Lord Auckland is given short shrift today by the girls, apart from cheerily telling how, on October 31, Auckie's ghost haunts the tenth form's Mother Teresa Dormitory. They are either not brought up to the nuances of their own education, or are brought up to deny them. Their's is a superior education whose original British reference they ignore. Instead, these daughters of India's professional and middle classes, their parents paying an enormous fee a year, pass through their English medium lessons and sit their English examinations with a philosophical acceptance that this was how life had always been. The English medium school, after all, is in its fifth generation. Just two years before Lord Auckland had built himself Auckland House, British policy in India had shifted in favour of the Anglicisers. Thomas Babbington Macaulay advised in 1835 the creation of an Indian elite through Western style education, making them 'Indian in blood and colour, but English in taste, in opinion, in morals, in intellect.'
However, Auckland House was founded for the British and not the Indians. The most pertinent aspect of the school's history is that after Independence, while most of the Europeans and Anglo-Indian students left and the curriculum was widened to include Indian language, music and dancing to accommodate the new pupils, the general character of the school changed little. Though the last British spinster Principal left in 1966, the present Indian headmistress - formidable in her power saris of Benares blue silk and with a British accent that would shame any Surrey hostess - governs her hugely popular school through the same language and religion, discipline and spirit of the original foundation.
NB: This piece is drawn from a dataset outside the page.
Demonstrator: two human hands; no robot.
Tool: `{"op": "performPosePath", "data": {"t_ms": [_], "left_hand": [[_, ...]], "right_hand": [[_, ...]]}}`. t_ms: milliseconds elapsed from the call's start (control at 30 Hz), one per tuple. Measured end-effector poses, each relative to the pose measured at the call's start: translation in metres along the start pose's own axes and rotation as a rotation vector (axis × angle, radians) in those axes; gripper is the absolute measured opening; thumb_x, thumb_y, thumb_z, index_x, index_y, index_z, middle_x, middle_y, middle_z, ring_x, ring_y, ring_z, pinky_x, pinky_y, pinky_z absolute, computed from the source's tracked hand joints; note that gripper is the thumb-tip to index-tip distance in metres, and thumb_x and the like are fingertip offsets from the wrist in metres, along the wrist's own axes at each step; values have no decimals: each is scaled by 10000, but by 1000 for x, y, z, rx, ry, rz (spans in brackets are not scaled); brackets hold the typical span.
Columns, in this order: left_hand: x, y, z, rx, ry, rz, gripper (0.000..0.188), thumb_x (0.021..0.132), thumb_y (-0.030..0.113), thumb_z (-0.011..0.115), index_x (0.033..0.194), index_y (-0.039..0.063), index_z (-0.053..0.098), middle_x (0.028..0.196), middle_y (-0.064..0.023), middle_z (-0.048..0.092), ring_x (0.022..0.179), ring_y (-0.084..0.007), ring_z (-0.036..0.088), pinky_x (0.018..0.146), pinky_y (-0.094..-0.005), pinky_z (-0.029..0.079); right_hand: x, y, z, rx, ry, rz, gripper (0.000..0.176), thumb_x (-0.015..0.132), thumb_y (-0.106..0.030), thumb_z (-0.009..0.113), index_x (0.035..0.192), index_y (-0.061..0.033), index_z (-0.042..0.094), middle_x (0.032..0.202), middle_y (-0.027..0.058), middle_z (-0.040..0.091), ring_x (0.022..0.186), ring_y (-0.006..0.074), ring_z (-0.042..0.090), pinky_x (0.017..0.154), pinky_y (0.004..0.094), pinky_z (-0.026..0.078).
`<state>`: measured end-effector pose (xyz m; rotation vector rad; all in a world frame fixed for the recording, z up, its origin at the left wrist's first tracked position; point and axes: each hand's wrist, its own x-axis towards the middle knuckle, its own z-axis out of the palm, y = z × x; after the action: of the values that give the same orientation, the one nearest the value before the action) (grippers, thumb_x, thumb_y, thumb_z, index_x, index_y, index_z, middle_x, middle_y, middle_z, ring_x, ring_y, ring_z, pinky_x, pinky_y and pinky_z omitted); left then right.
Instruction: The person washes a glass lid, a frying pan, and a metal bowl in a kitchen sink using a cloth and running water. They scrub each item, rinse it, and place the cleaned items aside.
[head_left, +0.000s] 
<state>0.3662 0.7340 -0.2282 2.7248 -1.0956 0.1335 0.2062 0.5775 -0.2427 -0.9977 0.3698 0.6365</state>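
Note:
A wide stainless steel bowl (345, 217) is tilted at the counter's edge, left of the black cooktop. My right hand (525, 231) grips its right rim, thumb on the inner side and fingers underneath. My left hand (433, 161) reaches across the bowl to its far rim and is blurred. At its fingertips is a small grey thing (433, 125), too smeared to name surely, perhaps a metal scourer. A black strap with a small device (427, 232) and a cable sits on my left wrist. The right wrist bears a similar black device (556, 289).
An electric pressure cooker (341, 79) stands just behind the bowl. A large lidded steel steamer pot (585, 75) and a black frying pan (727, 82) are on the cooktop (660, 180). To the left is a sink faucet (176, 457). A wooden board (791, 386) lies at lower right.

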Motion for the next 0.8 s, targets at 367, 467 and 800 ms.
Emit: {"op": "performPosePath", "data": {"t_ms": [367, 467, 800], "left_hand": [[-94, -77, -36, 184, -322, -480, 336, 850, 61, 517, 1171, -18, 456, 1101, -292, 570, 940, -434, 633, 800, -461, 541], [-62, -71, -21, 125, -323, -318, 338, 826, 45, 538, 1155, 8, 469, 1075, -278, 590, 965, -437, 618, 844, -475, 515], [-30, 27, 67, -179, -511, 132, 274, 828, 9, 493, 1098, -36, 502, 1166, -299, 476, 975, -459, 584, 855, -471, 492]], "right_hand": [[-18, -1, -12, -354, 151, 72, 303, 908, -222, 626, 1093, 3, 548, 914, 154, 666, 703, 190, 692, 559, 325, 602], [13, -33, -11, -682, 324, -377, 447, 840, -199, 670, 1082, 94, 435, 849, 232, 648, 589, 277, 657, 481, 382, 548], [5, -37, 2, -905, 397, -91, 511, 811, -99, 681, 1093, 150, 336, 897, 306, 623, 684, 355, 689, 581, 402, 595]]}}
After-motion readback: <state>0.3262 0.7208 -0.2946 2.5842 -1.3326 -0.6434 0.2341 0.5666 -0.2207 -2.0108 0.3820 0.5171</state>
It is an anachronism that seems to highlight its own redundancy. The majority of girls, however willingly they conform, are neither of Christian backgrounds nor from English-speaking communities. While 170 girls of the senior school's 600 are boarders, only thirteen are Christian; the rest are a motley mix of Hindu, Sikh and Muslim. The basically provincial character of Shimla (population of 75,000) - not the great city of Delhi or modern Bangalore or Chandigarh - prevents it being a seed bed of progressive ideas for its young women. Despite the school's excellent academic results of 1995 - it scored the highest ICSE (Indian Certificate of Secondary Education) examination results in Himachal - the majority of girls will bypass the school's new sixth form and leave at sixteen, armed with a marital curriculum vitae, which will firstly and proudly state their education in a Christian denominational school. 'Convent educated girl seeks . . .' are often the first words of a marital advertisement in the national newspapers while 'caste no bar' is often the last, this reflecting the social fluidity of modern India. A boarding Auckyite rises daily at 6.30 for prayers in the Chapel to a Saviour who is not her own, recites the Christian grace before a meal of daal and chapati, listens to the New and Old Testament texts in morning assembly, but remains philosophical, detached, accepting the morality but still maintaining that all ways lead to God.